> [WHAT NEEDS TO BE DONE] For this exercise, restate word for word only the lines from the first line of the data to the line containing "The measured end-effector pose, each".

> [DATA PROVIDED]
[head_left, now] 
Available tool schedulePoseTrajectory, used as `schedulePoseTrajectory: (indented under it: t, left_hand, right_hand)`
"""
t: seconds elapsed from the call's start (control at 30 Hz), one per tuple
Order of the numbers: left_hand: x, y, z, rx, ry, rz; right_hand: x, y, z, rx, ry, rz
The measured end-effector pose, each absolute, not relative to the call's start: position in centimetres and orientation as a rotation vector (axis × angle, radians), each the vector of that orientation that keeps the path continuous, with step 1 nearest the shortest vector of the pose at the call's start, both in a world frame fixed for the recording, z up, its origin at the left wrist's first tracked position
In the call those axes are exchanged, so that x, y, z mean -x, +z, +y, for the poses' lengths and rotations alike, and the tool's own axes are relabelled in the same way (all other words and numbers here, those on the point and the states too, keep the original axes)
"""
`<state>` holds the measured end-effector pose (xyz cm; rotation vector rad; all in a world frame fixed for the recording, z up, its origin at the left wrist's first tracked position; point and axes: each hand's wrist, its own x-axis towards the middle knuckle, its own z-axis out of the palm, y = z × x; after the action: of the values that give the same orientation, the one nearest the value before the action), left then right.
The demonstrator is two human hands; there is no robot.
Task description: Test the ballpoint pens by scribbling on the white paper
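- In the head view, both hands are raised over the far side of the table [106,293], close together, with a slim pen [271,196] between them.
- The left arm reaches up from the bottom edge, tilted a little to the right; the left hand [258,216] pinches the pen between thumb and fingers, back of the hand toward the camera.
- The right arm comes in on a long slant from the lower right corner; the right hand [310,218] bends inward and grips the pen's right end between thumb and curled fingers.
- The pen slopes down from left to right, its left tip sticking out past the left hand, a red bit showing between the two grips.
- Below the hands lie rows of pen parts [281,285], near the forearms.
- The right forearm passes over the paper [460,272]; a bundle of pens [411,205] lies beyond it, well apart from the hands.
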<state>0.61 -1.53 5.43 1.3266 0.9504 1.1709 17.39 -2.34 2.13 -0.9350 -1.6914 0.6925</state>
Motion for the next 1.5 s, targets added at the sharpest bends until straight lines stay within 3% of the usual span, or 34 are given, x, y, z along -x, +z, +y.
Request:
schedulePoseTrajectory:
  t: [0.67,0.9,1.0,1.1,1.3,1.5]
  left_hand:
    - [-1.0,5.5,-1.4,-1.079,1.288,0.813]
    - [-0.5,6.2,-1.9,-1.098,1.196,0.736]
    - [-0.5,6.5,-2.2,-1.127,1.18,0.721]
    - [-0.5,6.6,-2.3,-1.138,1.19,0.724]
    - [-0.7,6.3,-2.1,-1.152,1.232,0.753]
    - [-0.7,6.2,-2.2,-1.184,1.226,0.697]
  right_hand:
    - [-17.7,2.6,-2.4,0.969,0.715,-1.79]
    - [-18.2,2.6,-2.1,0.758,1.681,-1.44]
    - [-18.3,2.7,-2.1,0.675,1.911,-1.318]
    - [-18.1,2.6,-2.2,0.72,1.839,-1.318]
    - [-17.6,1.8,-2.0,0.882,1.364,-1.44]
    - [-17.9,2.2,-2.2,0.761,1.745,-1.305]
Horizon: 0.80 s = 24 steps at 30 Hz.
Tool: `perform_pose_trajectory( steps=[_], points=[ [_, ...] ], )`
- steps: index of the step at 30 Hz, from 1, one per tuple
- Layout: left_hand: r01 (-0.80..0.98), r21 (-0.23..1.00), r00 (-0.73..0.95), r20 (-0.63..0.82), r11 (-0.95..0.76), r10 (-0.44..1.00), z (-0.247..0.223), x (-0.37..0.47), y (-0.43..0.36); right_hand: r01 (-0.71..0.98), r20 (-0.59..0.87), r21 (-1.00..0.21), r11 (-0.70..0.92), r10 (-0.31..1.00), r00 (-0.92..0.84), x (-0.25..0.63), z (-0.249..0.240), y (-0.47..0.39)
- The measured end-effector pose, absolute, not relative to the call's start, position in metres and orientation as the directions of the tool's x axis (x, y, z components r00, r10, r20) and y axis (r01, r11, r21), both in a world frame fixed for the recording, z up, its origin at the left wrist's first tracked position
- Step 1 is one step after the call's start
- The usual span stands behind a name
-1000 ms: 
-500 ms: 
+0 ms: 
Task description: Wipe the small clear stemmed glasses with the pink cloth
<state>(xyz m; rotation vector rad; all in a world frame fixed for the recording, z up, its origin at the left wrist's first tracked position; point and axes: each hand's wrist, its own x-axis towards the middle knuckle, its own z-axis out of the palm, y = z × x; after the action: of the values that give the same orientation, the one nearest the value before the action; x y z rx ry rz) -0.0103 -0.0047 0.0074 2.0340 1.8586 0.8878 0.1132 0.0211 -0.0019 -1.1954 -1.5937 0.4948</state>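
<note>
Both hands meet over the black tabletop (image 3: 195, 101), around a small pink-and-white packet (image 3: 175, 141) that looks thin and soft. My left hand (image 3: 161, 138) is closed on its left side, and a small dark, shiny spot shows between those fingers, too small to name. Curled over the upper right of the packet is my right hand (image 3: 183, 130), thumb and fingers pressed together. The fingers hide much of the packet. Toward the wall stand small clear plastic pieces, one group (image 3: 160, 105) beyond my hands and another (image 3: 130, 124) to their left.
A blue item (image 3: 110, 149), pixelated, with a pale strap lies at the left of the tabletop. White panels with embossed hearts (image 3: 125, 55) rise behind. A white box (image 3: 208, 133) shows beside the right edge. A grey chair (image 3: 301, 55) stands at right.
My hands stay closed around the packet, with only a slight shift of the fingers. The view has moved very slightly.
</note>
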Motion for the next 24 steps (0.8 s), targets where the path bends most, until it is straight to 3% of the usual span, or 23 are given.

> [RESULT]
[head_left, now] 
Available tool schedulePoseTrajectory, used as `schedulePoseTrajectory: (indented under it: t, left_hand, right_hand)`
"""
t: seconds elapsed from the call's start (control at 30 Hz), one per tuple
Order of the numbers: left_hand: x, y, z, rx, ry, rz; right_hand: x, y, z, rx, ry, rz
The measured end-effector pose, each absolute, not relative to the call's start: position in centimetres and orientation as a rotation vector (axis × angle, radians), each the vector of that orientation that keeps the path continuous, with step 1 nearest the shortest vector of the pose at the call's start, both in a world frame fixed for the recording, z up, its origin at the left wrist's first tracked position

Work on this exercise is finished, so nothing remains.